_About this exercise_:
All of the data must be output exactly, with every picture left out.
━━━ Supplied material ━━━
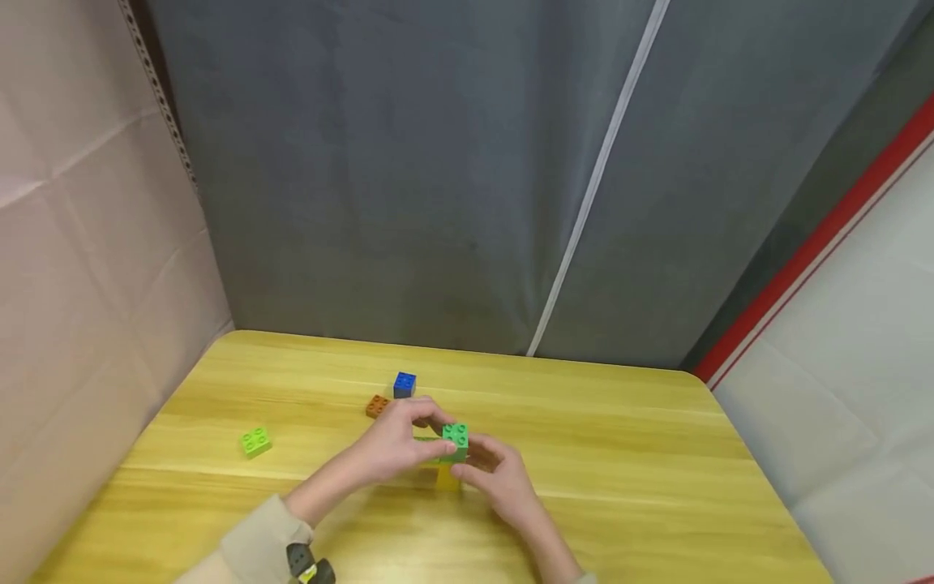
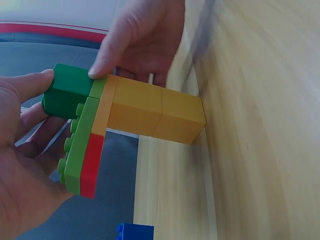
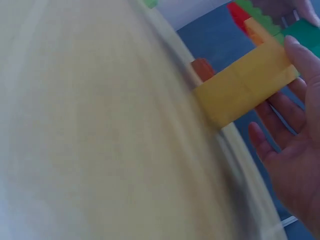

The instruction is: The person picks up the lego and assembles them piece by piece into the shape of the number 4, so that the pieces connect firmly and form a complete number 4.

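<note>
A small tower of toy building bricks stands on the table between both hands. Its base is two stacked yellow bricks (image 2: pixel 155 112). Above them lie a flat orange brick (image 2: pixel 104 110) and a flat red brick (image 2: pixel 91 165) jutting to one side, with light green pieces (image 2: pixel 82 145) over both. A dark green brick (image 1: pixel 456 438) sits at the top; its seating is partly hidden. My left hand (image 1: pixel 394 442) pinches this dark green brick between thumb and fingers. From the other side, my right hand (image 1: pixel 507 483) holds the tower's upper part, its thumb by the light green layer.
Behind the left hand on the wooden table (image 1: pixel 642 454) are a blue brick (image 1: pixel 404 385) and a flat brown-orange brick (image 1: pixel 377 405). A lime green brick (image 1: pixel 256 442) lies farther left. A grey curtain (image 1: pixel 379 178) hangs behind the table.
</note>
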`<state>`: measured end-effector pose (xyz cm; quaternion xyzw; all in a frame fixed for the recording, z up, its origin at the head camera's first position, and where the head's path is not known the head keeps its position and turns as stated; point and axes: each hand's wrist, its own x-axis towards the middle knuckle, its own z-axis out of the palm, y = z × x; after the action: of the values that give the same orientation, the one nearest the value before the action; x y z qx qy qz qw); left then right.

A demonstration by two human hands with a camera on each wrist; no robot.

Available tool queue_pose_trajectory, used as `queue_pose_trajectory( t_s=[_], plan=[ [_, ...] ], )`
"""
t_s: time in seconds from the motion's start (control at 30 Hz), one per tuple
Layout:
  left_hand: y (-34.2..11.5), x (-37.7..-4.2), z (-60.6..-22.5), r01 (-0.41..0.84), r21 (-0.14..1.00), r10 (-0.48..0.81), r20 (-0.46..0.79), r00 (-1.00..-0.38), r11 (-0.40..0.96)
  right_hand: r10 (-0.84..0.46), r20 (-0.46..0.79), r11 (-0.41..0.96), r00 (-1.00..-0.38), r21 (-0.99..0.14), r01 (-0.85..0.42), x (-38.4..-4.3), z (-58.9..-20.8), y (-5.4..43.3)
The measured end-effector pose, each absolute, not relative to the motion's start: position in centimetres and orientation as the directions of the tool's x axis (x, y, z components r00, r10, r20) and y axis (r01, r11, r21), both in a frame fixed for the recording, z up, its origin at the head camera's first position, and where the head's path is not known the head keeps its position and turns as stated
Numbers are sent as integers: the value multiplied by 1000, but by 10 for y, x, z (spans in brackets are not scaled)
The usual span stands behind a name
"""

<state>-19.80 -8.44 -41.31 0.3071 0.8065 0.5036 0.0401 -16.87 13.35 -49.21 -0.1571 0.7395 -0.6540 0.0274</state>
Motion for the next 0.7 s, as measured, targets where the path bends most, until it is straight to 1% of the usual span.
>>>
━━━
_Result of this exercise_:
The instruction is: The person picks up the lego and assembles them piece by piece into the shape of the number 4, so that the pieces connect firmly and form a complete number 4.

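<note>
A small tower of toy building bricks stands on the table between both hands. Its base is two stacked yellow bricks (image 2: pixel 155 112). Above them lie a flat orange brick (image 2: pixel 104 110) and a flat red brick (image 2: pixel 91 165) jutting to one side, with light green pieces (image 2: pixel 82 145) over both. A dark green brick (image 1: pixel 456 438) sits at the top; its seating is partly hidden. My left hand (image 1: pixel 394 442) pinches this dark green brick between thumb and fingers. From the other side, my right hand (image 1: pixel 507 483) holds the tower's upper part, its thumb by the light green layer.
Behind the left hand on the wooden table (image 1: pixel 642 454) are a blue brick (image 1: pixel 404 385) and a flat brown-orange brick (image 1: pixel 377 405). A lime green brick (image 1: pixel 256 442) lies farther left. A grey curtain (image 1: pixel 379 178) hangs behind the table.
</note>
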`<state>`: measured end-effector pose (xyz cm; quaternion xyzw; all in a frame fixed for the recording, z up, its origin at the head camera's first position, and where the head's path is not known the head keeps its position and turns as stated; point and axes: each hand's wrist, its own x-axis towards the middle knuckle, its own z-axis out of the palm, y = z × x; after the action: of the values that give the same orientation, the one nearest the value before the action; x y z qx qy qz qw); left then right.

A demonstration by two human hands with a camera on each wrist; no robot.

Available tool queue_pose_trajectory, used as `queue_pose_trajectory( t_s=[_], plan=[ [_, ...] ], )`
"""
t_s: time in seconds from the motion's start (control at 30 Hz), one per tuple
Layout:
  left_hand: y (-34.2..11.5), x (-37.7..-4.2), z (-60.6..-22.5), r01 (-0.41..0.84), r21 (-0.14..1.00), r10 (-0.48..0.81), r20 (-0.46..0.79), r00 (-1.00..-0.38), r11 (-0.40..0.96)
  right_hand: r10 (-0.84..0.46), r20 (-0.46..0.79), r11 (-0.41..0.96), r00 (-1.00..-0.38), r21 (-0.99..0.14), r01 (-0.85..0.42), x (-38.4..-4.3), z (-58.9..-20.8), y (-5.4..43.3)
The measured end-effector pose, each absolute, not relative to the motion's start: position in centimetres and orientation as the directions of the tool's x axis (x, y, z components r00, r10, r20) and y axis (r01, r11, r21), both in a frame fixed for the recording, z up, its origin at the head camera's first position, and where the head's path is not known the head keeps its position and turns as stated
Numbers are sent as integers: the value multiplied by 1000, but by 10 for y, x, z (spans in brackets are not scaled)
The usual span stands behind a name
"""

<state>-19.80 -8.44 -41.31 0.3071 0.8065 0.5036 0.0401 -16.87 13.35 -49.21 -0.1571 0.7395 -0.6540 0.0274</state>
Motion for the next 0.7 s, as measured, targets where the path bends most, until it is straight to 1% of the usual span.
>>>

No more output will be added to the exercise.